Task description:
Your reply should consist of one number: how many lines below contain "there".

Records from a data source
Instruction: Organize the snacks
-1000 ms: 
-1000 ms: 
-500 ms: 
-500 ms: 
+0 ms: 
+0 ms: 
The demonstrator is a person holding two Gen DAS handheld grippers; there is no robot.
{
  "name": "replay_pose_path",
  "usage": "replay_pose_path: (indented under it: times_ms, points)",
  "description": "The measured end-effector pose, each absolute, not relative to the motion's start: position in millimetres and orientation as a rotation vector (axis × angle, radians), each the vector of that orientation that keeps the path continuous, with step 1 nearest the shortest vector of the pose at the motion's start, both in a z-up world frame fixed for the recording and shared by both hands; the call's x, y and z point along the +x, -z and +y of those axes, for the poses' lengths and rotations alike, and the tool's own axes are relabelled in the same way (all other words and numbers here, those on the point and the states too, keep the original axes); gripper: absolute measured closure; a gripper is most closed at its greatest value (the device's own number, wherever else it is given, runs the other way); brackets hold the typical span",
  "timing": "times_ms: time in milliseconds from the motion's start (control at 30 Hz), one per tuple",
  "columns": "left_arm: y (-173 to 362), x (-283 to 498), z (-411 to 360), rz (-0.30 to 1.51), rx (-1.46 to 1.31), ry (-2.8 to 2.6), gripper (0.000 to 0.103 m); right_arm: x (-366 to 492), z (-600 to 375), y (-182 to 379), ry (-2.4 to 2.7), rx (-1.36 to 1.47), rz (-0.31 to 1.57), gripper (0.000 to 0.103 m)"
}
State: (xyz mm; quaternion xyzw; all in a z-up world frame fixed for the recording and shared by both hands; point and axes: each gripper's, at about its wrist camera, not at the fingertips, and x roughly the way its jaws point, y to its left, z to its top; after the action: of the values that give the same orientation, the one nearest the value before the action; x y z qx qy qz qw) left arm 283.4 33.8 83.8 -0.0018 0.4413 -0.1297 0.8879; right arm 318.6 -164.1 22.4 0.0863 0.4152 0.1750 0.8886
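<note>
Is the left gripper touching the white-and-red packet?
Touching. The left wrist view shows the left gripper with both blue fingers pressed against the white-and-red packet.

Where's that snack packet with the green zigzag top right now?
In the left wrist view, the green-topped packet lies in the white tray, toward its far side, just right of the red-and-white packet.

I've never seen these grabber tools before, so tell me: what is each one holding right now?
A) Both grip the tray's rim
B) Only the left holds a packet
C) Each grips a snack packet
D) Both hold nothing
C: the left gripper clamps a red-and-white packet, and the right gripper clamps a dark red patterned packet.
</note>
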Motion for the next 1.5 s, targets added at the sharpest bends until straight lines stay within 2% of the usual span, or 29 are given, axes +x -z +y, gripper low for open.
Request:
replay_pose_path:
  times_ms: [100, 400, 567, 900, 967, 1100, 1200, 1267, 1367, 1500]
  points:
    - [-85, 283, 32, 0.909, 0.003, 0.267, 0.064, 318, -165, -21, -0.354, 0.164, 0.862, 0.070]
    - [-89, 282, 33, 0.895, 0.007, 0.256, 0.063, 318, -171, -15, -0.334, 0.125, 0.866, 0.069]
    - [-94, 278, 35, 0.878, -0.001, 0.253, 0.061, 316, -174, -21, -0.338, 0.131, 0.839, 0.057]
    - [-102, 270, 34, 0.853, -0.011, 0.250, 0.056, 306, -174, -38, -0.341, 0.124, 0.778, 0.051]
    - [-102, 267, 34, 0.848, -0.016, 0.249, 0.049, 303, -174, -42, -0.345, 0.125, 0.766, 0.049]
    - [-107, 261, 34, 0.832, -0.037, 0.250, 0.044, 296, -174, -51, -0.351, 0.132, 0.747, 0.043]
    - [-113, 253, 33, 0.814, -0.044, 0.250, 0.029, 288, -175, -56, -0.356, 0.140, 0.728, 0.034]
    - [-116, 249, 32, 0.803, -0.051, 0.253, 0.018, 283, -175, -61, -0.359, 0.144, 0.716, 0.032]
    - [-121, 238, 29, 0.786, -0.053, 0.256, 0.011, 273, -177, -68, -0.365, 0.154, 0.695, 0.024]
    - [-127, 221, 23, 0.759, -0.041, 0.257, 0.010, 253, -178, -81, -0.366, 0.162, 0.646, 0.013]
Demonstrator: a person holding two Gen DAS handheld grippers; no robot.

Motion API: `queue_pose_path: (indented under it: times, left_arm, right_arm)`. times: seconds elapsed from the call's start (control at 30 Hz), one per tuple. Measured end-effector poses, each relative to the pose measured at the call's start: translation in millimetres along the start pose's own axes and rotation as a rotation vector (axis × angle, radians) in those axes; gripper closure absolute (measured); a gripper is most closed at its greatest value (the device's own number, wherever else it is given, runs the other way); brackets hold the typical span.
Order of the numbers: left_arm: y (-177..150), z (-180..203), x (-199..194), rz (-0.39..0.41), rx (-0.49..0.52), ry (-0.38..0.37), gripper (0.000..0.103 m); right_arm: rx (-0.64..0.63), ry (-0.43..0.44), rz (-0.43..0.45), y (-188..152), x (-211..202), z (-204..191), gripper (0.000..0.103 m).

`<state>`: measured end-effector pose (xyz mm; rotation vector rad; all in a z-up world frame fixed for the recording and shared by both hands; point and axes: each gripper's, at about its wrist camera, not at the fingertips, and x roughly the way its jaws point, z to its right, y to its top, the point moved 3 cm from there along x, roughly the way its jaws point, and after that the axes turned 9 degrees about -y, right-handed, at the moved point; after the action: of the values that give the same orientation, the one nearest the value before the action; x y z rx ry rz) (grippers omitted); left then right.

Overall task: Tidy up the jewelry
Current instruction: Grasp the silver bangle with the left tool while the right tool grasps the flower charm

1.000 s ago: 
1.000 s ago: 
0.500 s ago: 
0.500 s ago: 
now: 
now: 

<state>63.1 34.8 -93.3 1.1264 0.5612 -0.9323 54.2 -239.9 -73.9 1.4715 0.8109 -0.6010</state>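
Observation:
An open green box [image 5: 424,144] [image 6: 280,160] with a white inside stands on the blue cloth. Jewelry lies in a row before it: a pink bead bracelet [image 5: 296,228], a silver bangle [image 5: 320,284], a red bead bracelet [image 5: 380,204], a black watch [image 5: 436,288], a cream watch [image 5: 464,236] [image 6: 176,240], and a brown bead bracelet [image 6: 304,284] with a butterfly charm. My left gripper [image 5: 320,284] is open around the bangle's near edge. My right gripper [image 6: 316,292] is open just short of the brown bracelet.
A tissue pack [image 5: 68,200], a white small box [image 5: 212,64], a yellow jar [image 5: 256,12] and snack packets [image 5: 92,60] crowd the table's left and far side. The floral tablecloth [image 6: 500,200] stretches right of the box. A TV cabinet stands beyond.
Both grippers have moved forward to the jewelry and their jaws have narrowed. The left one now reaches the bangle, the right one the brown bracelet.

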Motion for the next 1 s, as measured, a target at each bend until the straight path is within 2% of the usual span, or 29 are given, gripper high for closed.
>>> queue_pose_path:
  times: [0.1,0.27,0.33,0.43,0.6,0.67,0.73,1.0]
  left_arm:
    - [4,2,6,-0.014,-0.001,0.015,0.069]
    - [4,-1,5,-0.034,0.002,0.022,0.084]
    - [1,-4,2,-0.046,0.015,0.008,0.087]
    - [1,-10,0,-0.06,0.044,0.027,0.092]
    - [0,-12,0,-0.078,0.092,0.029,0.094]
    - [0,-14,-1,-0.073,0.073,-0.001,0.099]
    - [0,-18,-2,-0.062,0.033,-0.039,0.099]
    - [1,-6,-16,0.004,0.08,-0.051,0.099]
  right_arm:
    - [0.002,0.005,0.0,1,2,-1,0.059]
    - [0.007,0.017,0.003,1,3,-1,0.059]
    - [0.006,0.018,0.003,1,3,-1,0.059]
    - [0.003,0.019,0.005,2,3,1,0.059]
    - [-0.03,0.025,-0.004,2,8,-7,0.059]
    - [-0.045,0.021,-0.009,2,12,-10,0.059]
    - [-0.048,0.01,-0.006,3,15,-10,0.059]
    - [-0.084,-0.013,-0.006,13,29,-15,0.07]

Result below:
2